DNASE2 loss of function resulting in DNase II deficiency has recently been described as an etiology of type I interferonopathy. DNAse II plays an important role in clearance of intracellular nucleic acids, and mice models lacking DNase II demonstrate heightened cGAS STING activation and production of type I interferon (1).We present a 14 y/o male who was referred to our clinic with a one-year history of cyclic fevers. He was born to non-consanguineous parents and had an otherwise unremarkable infancy and childhood medical history.

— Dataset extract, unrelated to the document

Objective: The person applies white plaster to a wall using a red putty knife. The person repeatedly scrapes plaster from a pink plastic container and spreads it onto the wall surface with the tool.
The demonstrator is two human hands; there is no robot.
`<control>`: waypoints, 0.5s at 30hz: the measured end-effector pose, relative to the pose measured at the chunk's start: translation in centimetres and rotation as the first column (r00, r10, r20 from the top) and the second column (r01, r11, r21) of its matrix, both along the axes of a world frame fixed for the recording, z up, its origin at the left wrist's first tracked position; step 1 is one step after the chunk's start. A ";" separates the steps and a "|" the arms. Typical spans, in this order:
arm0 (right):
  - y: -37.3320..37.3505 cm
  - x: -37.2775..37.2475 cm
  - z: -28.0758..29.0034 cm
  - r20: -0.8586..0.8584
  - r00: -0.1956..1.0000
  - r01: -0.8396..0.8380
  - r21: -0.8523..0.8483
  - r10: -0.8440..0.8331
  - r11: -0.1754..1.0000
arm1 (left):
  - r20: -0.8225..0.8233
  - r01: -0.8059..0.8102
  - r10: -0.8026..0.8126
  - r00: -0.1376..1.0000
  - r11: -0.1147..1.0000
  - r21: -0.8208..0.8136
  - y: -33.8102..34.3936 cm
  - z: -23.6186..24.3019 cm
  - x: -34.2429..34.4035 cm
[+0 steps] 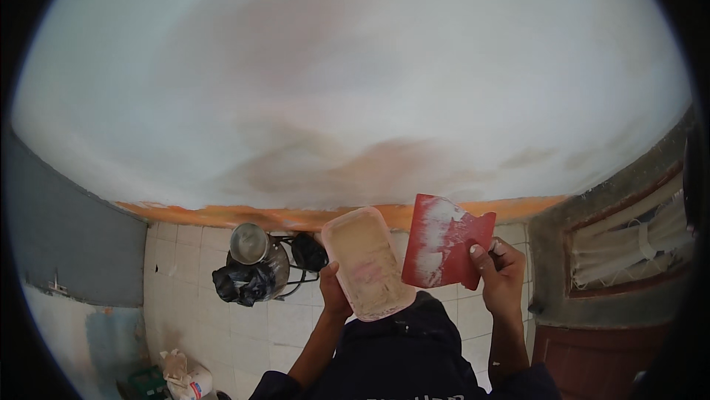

At the age of 13, he started to develop weekly fevers (as high as 103 °F). During his initial outpatient work up, he was found to be have EBV infection and also diagnosed with autoimmune hypothyroidism, for which he was started on levothyroxine. Over the ensuing months, his cyclic fevers continued, in addition to loss of appetite, poor weight gain, and worsening fatigue. He also developed a non-hemolytic anemia & thrombocytopenia, for which he required intermittent RBC transfusions. Given his constellation of systemic symptoms with associated cytopenias he was admitted for further work up. Whole-exome sequencing revealed a homozygous missense variant in DNASE2 (NM_001375.2:c.1040G > A, p.Cys347Tyr).We validated the biochemical relevance of his DNASE2 variant with two functional assays, including a clinical assay that detects transcripts of Interferon Stimulated Genes (DxTerity) and measurement of phosphorylated STAT1 signaling (baseline and upon activation).We treated him with off-label use of a monoclonal antibody, anifrolumab, that blocks the interferon-α/β receptor. Since initiation, he has shown significant clinical improvement with cessation of fevers, improved appetite with excellent weight gain, and resolution of his cytopenias. ConclusionsThis is the first reported use of anifrolumab to treat a monogenic interferonopathy. Anifrolumab adds to our armamentarium for treatment of monogenic autoinflammatory diseases driven by excessive Type 1 interferon signaling. Anifrolumab should be considered as a treatment for autoinflammatory diseases due to STING, DNA recognition pathways (i.e. DNAase 2), RNA recognition pathways (i.e. RNASEH2A/B/C, RIG-I, etc.), COPA, and other type 1 interferonopathies.